**INSTRUCTIONS FOR THE TASK**:
Every line below should be given again without alteration.

Segment Open

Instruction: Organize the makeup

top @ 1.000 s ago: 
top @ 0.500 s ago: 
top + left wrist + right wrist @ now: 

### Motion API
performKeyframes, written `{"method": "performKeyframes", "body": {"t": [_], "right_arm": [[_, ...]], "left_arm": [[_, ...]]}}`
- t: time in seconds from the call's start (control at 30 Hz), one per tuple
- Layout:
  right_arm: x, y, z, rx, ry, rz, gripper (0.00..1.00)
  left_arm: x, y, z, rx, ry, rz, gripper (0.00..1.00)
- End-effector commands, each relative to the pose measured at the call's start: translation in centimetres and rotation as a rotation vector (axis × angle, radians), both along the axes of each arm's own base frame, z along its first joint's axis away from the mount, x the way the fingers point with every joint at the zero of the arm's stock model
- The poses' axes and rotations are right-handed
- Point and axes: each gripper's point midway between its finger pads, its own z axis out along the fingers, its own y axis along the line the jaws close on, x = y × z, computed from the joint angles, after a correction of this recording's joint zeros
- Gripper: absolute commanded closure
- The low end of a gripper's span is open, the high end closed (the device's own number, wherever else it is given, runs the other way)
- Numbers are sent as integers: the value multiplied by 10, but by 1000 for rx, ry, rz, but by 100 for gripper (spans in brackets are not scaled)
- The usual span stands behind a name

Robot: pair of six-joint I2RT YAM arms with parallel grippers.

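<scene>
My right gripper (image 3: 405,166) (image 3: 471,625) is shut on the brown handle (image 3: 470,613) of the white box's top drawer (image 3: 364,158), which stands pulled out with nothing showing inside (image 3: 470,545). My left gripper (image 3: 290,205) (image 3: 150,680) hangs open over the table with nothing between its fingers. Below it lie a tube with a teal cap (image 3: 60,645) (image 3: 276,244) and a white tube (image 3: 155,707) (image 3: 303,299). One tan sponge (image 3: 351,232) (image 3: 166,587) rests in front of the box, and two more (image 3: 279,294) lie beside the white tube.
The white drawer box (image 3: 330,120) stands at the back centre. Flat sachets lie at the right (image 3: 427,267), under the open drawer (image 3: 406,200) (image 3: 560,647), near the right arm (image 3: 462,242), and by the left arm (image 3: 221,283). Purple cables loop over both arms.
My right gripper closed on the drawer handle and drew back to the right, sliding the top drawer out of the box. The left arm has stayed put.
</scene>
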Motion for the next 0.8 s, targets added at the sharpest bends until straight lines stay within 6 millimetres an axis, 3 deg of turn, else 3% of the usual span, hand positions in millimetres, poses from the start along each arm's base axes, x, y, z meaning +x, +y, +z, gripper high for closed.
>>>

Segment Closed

**ANSWER**:
Instruction: Organize the makeup

top @ 1.000 s ago: 
top @ 0.500 s ago: 
top + left wrist + right wrist @ now: 

### Motion API
performKeyframes, written `{"method": "performKeyframes", "body": {"t": [_], "right_arm": [[_, ...]], "left_arm": [[_, ...]]}}`
- t: time in seconds from the call's start (control at 30 Hz), one per tuple
- Layout:
  right_arm: x, y, z, rx, ry, rz, gripper (0.00..1.00)
  left_arm: x, y, z, rx, ry, rz, gripper (0.00..1.00)
- End-effector commands, each relative to the pose measured at the call's start: translation in centimetres and rotation as a rotation vector (axis × angle, radians), both along the axes of each arm's own base frame, z along its first joint's axis away from the mount, x the way the fingers point with every joint at the zero of the arm's stock model
- The poses' axes and rotations are right-handed
- Point and axes: each gripper's point midway between its finger pads, its own z axis out along the fingers, its own y axis along the line the jaws close on, x = y × z, computed from the joint angles, after a correction of this recording's joint zeros
- Gripper: absolute commanded closure
- The low end of a gripper's span is open, the high end closed (the device's own number, wherever else it is given, runs the other way)
- Numbers are sent as integers: the value multiplied by 10, but by 1000 for rx, ry, rz, but by 100 for gripper (spans in brackets are not scaled)
- The usual span stands behind a name

Robot: pair of six-joint I2RT YAM arms with parallel grippers.

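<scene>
My right gripper (image 3: 405,166) (image 3: 471,625) is shut on the brown handle (image 3: 470,613) of the white box's top drawer (image 3: 364,158), which stands pulled out with nothing showing inside (image 3: 470,545). My left gripper (image 3: 290,205) (image 3: 150,680) hangs open over the table with nothing between its fingers. Below it lie a tube with a teal cap (image 3: 60,645) (image 3: 276,244) and a white tube (image 3: 155,707) (image 3: 303,299). One tan sponge (image 3: 351,232) (image 3: 166,587) rests in front of the box, and two more (image 3: 279,294) lie beside the white tube.
The white drawer box (image 3: 330,120) stands at the back centre. Flat sachets lie at the right (image 3: 427,267), under the open drawer (image 3: 406,200) (image 3: 560,647), near the right arm (image 3: 462,242), and by the left arm (image 3: 221,283). Purple cables loop over both arms.
My right gripper closed on the drawer handle and drew back to the right, sliding the top drawer out of the box. The left arm has stayed put.
</scene>
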Motion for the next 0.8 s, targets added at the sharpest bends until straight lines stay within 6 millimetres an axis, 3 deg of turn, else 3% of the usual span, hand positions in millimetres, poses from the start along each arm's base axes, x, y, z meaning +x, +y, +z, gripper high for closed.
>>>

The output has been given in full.